Please write out word for word the opening lines of the material, including the line with "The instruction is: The" as the last.
•••••
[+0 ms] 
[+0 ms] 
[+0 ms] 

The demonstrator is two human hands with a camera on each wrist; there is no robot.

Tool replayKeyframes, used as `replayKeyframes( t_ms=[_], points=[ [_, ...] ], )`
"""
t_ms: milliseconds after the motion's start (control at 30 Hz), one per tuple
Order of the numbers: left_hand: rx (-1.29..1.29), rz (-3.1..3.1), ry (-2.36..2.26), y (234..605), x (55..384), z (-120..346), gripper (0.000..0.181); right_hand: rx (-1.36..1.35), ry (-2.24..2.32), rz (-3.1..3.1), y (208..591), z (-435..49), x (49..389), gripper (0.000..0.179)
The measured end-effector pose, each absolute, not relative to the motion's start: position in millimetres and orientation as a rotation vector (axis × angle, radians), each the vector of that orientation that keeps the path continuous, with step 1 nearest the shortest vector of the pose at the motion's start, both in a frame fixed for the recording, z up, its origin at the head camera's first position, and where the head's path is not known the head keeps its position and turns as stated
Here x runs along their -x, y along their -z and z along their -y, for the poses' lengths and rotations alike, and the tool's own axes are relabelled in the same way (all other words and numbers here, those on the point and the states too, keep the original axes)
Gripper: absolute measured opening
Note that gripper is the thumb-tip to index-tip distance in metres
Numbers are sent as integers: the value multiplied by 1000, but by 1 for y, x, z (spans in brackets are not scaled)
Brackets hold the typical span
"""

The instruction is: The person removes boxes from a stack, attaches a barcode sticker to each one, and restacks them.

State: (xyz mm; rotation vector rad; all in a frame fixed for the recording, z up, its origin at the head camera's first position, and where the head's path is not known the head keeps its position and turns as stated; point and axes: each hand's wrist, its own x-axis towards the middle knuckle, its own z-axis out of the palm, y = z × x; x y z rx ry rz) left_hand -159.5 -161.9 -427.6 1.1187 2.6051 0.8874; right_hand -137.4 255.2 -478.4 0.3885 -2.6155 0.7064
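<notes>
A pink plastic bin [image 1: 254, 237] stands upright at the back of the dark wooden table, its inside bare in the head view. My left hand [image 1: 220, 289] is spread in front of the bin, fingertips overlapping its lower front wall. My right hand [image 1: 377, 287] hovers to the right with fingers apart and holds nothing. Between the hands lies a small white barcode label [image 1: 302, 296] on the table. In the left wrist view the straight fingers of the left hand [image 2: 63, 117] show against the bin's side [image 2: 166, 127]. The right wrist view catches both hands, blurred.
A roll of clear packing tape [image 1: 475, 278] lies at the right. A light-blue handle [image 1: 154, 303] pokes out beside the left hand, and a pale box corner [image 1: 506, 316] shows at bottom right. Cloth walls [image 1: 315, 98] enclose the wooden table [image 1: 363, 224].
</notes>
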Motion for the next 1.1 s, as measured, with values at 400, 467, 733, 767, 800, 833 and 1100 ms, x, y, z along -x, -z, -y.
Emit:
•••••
Answer section
[+0 ms] 
[+0 ms] 
[+0 ms] 

The demonstrator is two human hands with a camera on each wrist; there is no robot.

Tool replayKeyframes, used as `replayKeyframes( t_ms=[_], points=[ [_, ...] ], )`
"""
t_ms: milliseconds after the motion's start (control at 30 Hz), one per tuple
Order of the numbers: left_hand: rx (-1.29..1.29), rz (-3.1..3.1), ry (-2.36..2.26), y (234..605), x (55..384), z (-120..346), gripper (0.000..0.181); right_hand: rx (-1.36..1.35), ry (-2.24..2.32), rz (-3.1..3.1), y (208..591), z (-435..49), x (49..389), gripper (0.000..0.179)
The measured end-effector pose, each absolute, not relative to the motion's start: position in millimetres and orientation as a rotation vector (axis × angle, radians), each the vector of that orientation that keeps the path continuous, with step 1 nearest the shortest vector of the pose at the motion's start, both in a frame fixed for the recording, z up, its origin at the head camera's first position, and where the head's path is not known the head keeps its position and turns as stated
Here x runs along their -x, y along their -z and z along their -y, for the poses' lengths and rotations alike, and the tool's own axes are relabelled in the same way (all other words and numbers here, those on the point and the states too, keep the original axes)
Gripper: absolute measured opening
Note that gripper is the thumb-tip to index-tip distance in metres
Numbers are sent as integers: the value multiplied by 1000, but by 1 for y, x, z (spans in brackets are not scaled)
Brackets hold the typical span
"""

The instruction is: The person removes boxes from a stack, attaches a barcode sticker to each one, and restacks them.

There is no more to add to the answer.